--- REQUIREMENT ---
Only an exact repetition of the lines from the one holding "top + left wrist" to the end of the data is wanted, with pictures left out.

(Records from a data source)
==*==
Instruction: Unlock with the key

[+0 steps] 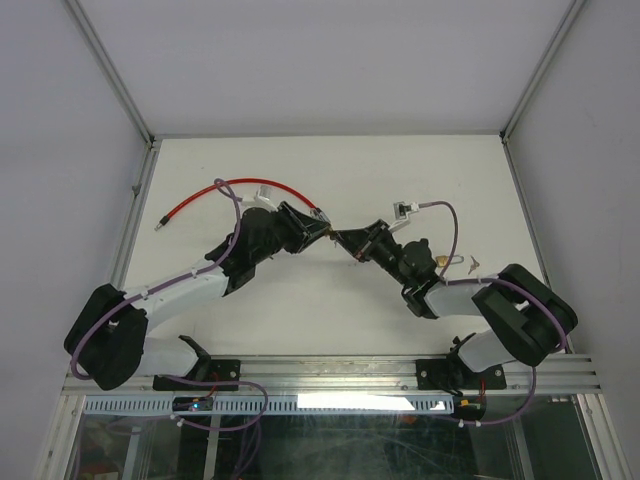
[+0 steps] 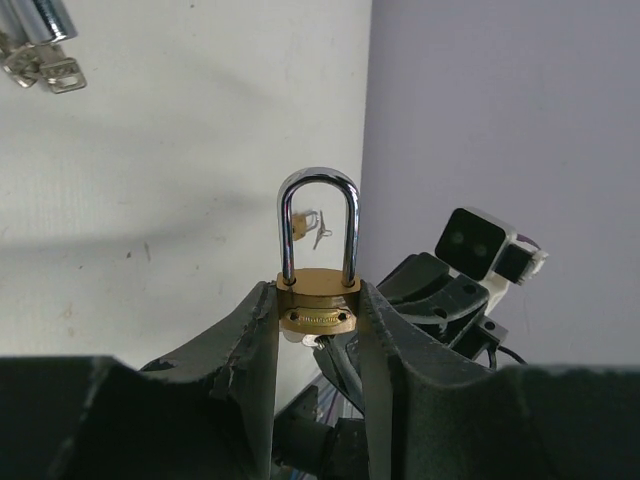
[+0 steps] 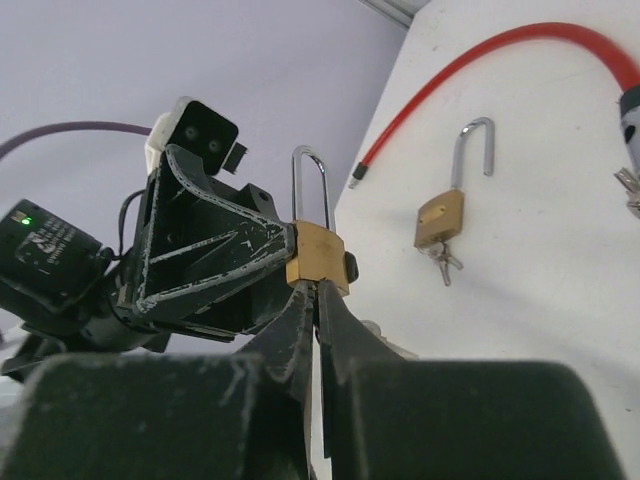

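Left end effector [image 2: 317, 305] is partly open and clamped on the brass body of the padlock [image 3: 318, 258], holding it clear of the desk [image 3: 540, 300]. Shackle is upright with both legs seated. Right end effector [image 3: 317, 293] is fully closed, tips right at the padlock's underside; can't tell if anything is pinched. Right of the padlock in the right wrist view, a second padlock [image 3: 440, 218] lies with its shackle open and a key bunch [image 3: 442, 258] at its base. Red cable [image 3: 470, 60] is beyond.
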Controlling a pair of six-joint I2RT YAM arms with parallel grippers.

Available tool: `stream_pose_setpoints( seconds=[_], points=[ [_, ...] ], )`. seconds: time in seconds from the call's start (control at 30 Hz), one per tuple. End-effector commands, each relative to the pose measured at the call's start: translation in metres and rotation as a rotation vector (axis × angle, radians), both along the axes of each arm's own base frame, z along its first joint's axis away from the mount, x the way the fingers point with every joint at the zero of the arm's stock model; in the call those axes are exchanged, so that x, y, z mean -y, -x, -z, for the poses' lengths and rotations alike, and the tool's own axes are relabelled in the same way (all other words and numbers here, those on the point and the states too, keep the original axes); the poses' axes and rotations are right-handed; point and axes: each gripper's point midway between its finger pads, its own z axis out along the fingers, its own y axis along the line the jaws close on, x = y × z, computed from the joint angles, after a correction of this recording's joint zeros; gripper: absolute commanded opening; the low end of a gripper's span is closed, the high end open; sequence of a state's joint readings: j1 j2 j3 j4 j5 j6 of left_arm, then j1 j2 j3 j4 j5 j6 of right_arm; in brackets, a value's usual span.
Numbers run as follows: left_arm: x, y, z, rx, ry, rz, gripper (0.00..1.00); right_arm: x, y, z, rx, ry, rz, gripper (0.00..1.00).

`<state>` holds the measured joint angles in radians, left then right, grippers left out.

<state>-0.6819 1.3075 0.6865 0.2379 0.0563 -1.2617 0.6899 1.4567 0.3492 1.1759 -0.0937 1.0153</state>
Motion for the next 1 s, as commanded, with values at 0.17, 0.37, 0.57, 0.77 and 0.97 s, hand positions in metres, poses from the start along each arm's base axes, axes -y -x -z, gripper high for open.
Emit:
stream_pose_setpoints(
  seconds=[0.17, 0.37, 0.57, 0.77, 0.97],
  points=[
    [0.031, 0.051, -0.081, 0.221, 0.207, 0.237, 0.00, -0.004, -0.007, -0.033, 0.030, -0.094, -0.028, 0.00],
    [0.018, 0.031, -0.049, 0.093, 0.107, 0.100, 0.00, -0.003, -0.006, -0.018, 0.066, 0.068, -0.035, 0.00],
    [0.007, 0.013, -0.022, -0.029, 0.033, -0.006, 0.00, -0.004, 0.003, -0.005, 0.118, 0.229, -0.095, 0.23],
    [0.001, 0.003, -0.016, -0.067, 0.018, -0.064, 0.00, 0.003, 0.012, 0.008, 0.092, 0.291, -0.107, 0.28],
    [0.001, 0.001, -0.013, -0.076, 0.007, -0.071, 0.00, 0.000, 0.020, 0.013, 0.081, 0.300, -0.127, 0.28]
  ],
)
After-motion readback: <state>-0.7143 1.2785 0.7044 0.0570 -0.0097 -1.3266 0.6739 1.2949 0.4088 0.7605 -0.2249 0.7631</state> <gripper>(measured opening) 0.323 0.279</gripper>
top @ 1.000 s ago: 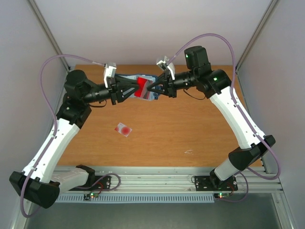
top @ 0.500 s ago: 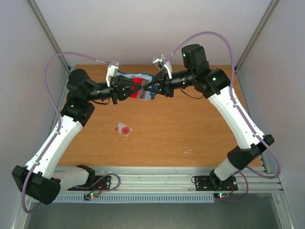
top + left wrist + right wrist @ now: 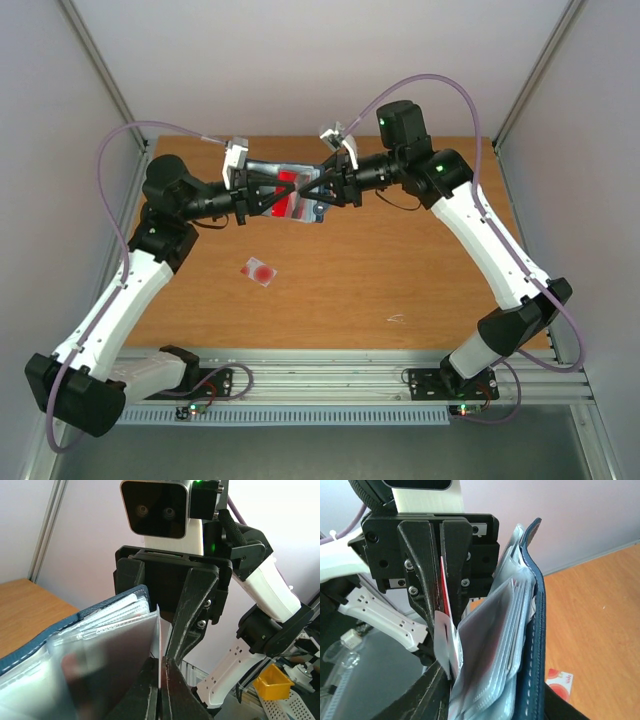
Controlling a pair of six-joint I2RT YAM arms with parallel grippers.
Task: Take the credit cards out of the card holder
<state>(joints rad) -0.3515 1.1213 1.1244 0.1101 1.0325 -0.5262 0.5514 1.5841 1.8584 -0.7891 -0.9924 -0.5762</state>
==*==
--- ANSWER BOX ---
top + left wrist + right wrist @ now: 
Controlling a pair of six-joint I2RT YAM arms with parallel grippers.
Task: Take the credit cards out of the card holder
<state>(joints rad) -0.3515 1.1213 1.1244 0.1101 1.0325 -0.5262 0.5514 1.5841 1.8584 -0.7891 -0.9924 -0.5762</state>

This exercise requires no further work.